Au cours des deux années suivant la 4e Conférence ministérielle du FCSA, la Chine et l'Afrique, Bien que confrontées à une grave crise financière internationale, ont travaillé la main dans la main et consenti des moyens considérables pour la concrétisation des acquis de la Conférence. D'importants résultats ont été obtenus à cet égard. Les mesures telles que l'annulation de dettes, l'exonération de droits de douane, l'octroi de crédits préférentiels, le crédit spécial pour le développement des PME africaines ont été mises en œuvre dans d'heureuses conditions, les projets de centre-pilote agricole, d'énergie propre et d'école d'amitié sino-africaine avancent comme prévu. La coopération en matière de formation des ressources humaines couvre désormais tous les secteurs d'activité. Et le succès éclatant des rencontres et des programmes comme le Forum sino-africain sur l'agriculture, le Forum sur le droit, le Forum des jeunes leaders, le Forum des peuples, le Forum sur la coopération scientifique et technologique, le Forum des think-tank, le festival African Culture in Focus, le « Projet de coopération entre les établissements d'enseignement supérieur chinois et africains » et le « Programme sino-africain d'échanges et d'études conjointes », a porté la coopération sino-africaine à un niveau jamais atteint.

2012 est l'année d'achèvement de la mise en œuvre des acquis de la 4e Conférence ministérielle du FCSA. La Chine continuera à travailler ensemble avec les pays africains pour assurer le bon accomplissement des actions de suivi. Et dans la perspective de la 5e Conférence ministérielle du FCSA qui se tiendra cette année, nous renforcerons nos consultations et nos concertations avec les pays africains pour mener à bien les travaux préparatoires afin d'en assurer un plein succès et de faire progresser davantage le partenariat stratégique sino-africain de type nouveau.

 

5. Comment voyez-vous la relation sino-éthiopienne ? Que fera le gouvernement chinois pour développer davantage cette relation ? Quel rôle joue l'Ethiopie dans le renforcement de la coopération sino-africaine ?

Liées par une amitié ancienne, la Chine et l'Ethiopie ont vu, ces dernières années, leur partenariat global gagner en profondeur. Sur le plan politique, les deux pays ont entretenu des échanges et des dialogues intenses et se sont apporté mutuellement soutien sur les questions touchant aux intérêts majeurs de l'un et de l'autre. La visite très réussie effectuée en Chine en août dernier par le Premier Ministre Meles Zenawi a insufflé une nouvelle vitalité au développement de la relation sino-éthiopienne. Sur le plan économique et commercial, la coopération bilatérale s'est avérée bien fructueuse. La Chine, très engagée dans la construction nationale de l'Ethiopie, est d'ores et déjà son premier partenaire commercial et son plus grand investisseur.

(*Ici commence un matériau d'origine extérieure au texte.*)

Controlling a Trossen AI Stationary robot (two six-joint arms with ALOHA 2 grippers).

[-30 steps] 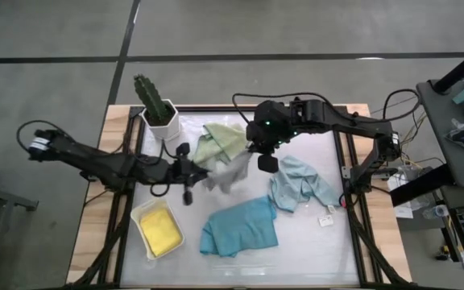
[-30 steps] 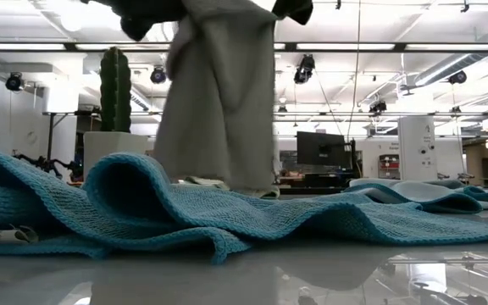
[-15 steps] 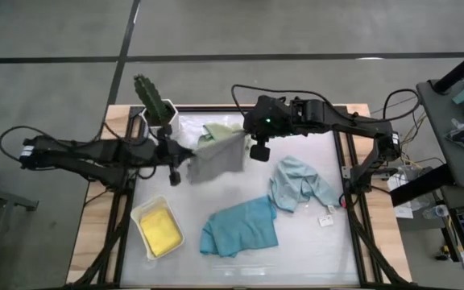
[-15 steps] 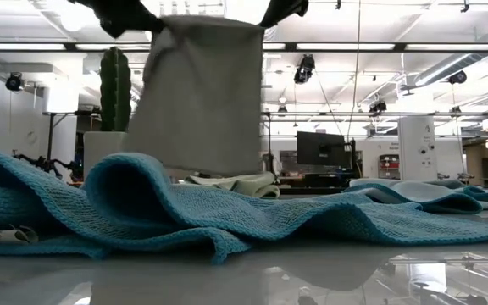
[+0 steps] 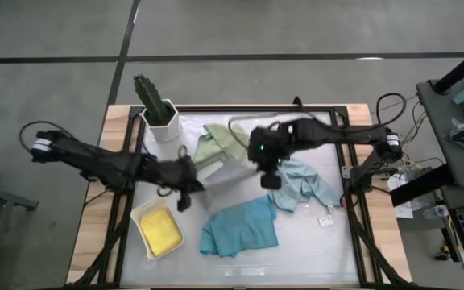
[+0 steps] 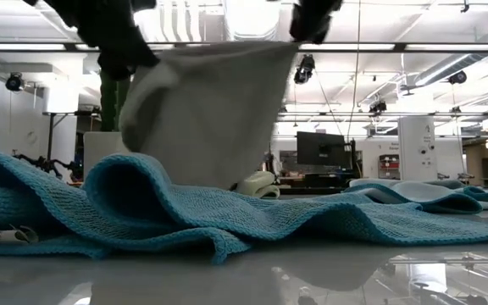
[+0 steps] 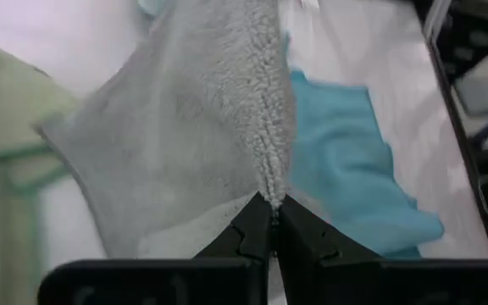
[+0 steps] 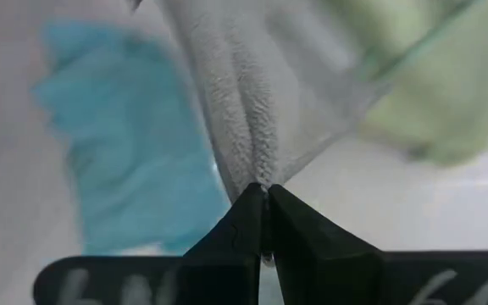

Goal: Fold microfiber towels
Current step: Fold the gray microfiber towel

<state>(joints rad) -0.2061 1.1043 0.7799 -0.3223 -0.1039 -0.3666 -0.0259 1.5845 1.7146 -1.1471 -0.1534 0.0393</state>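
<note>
— What's biggest on the counter?

— The teal towel, crumpled near the front edge, its long axis running roughly side to side. Next the pale blue towel, bunched toward the right edge, and the sage towel toward the back edge beside the cactus pot.

— And the grey towel?

— Held up over the middle of the counter, stretched between the two arms. Its top edge runs side to side and the cloth hangs down from it; in the low view it tilts, the end near the right pincer higher than the end near the left pincer.

— Do the views differ?

— From above the grey cloth is hard to tell from the pale counter. The low view shows it as a sheet hanging behind the teal folds. The wrist views show the grips: the left pincer is clamped tight on a grey corner, the right pincer likewise on the opposite corner.

— And the yellow towel?

— Lying in the white tray at the front left corner, seen from above only.
</note>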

Dans les domaines de la science, de la technologie, de la culture et de l'éducation, la coopération sino-éthiopienne s'est élargie sans cesse et a porté des fruits abondants.

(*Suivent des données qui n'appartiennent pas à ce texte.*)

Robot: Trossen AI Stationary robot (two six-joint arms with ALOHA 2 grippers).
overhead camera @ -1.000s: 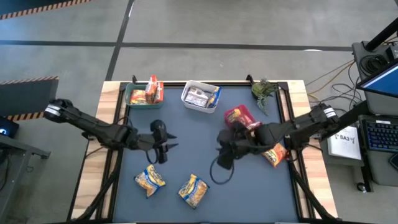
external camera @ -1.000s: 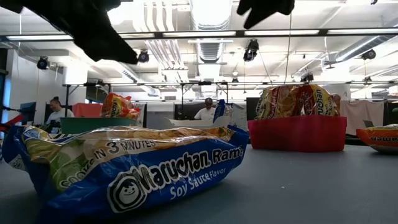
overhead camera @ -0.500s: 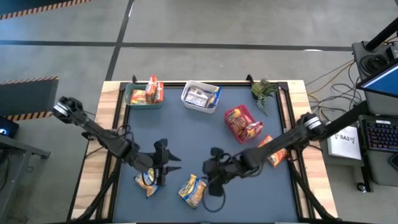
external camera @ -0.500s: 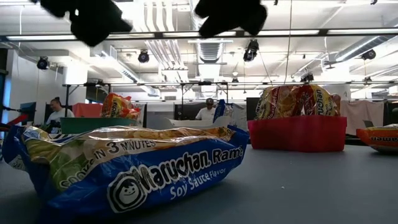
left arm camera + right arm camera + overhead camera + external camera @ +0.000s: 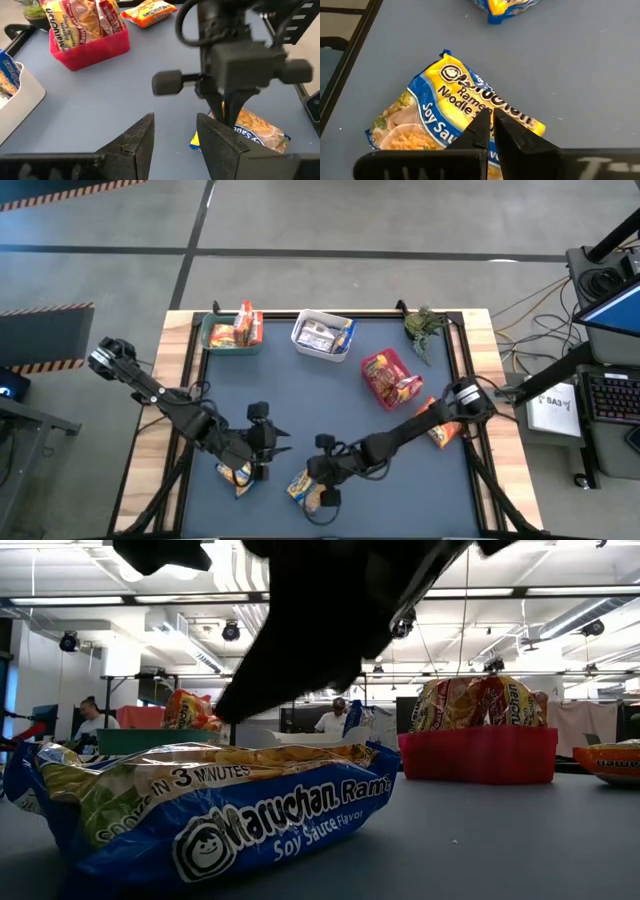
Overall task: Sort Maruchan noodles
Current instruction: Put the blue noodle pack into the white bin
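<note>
Two blue-and-yellow Maruchan noodle packets lie flat near the table's front edge: a left one (image 5: 238,473) and a right one (image 5: 310,488) (image 5: 465,120). My right gripper (image 5: 322,472) (image 5: 492,122) is shut, slanting down, with its tips at the right packet's printed face. My left gripper (image 5: 265,443) (image 5: 175,135) hovers open just above and beyond the left packet, with nothing between its fingers. An orange packet (image 5: 440,430) lies at the right, partly under my right arm. My right gripper comes at the right packet's top face (image 5: 470,107) from above and from the table's right, slanting down, fingers shut. The packet lies flat on the table. I cannot tell whether the tips touch it or have any film between them.
Three bins stand along the far side: a green bin (image 5: 230,335) with orange packets, a white bin (image 5: 322,337) with silver and blue ones, a red bin (image 5: 388,378) with red ones. A small green plant (image 5: 425,328) sits at the far right corner.
My right gripper has swung from beside the red bin toward the table's near edge and left, dropping and tipping down onto the right packet. My left gripper has moved toward the near edge to stand over the left packet. The packets have not moved.
</note>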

La Chine souhaite continuer à travailler ensemble avec l'Ethiopie, pays très influent en Afrique, pour enrichir davantage la coopération bilatérale et faire accéder le partenariat global sino-éthiopien à des niveaux toujour plus élevés. Le gouvernement chinois continuera à accroître son soutien à l'Ethiopie et à approfondir la coopération entre les deux pays dans tous les domaines : politique, économique, agricole, technico-scientifique, culturel, éducatif et sanitaire…, ainsi qu'à encourager les entreprises chinoises performantes et crédibles à investir en Ethiopie. Nous travaillerons également à accroître, à travers tous les canaux, la connaissance mutuelle et l'amitié entre les deux peuples.

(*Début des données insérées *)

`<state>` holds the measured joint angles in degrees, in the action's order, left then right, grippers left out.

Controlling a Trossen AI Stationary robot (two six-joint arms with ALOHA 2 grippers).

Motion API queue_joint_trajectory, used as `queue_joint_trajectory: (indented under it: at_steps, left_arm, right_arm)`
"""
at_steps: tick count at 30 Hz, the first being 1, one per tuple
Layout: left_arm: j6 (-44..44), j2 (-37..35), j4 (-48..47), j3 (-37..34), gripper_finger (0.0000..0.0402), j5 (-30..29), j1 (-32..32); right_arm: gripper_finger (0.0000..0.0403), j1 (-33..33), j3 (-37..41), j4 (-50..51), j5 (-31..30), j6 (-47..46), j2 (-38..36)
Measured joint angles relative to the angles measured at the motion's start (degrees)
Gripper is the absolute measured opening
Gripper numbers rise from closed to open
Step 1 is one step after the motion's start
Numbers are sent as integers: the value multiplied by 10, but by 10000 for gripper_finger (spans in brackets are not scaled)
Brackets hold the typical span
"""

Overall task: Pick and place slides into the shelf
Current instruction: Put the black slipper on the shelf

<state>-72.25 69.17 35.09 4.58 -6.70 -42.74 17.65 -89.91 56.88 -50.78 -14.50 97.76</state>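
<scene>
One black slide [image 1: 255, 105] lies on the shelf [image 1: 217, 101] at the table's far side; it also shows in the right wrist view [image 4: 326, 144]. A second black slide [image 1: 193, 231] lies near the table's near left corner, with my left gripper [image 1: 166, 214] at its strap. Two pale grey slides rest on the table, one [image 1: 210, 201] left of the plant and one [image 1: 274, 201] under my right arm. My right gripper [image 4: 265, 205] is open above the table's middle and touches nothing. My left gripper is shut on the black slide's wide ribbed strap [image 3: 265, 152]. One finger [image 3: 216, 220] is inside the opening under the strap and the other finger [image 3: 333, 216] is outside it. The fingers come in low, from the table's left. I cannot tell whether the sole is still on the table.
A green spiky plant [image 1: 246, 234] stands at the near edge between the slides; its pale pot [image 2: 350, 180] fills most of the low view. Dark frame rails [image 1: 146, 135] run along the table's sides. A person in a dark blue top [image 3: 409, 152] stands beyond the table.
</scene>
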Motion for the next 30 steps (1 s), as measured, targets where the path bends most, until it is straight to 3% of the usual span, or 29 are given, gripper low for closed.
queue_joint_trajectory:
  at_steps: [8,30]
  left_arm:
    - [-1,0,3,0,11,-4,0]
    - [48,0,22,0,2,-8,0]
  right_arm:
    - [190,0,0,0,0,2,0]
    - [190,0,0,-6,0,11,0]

Je voudrais rappeler que l'Ethiopie est aussi un promoteur actif du FCSA. Premier pays africain à avoir accueilli la conférence ministérielle du FCSA, elle a toujours pris une part active aux activités du Forum, et apporté une contribution remarquable au développement des relations d'amitié et de coopération sino-africaines, ce qui est hautement apprécié par la Chine. Les relations Chine-Afrique se trouvant aujourd'hui dans une phrase de développement importante, la Chine est prête à œuvrer ensemble avec les pays africains dont l'Ethiopie, pour mieux développer les relations sino-africaines, au bénéfice des peuples chinois et africains.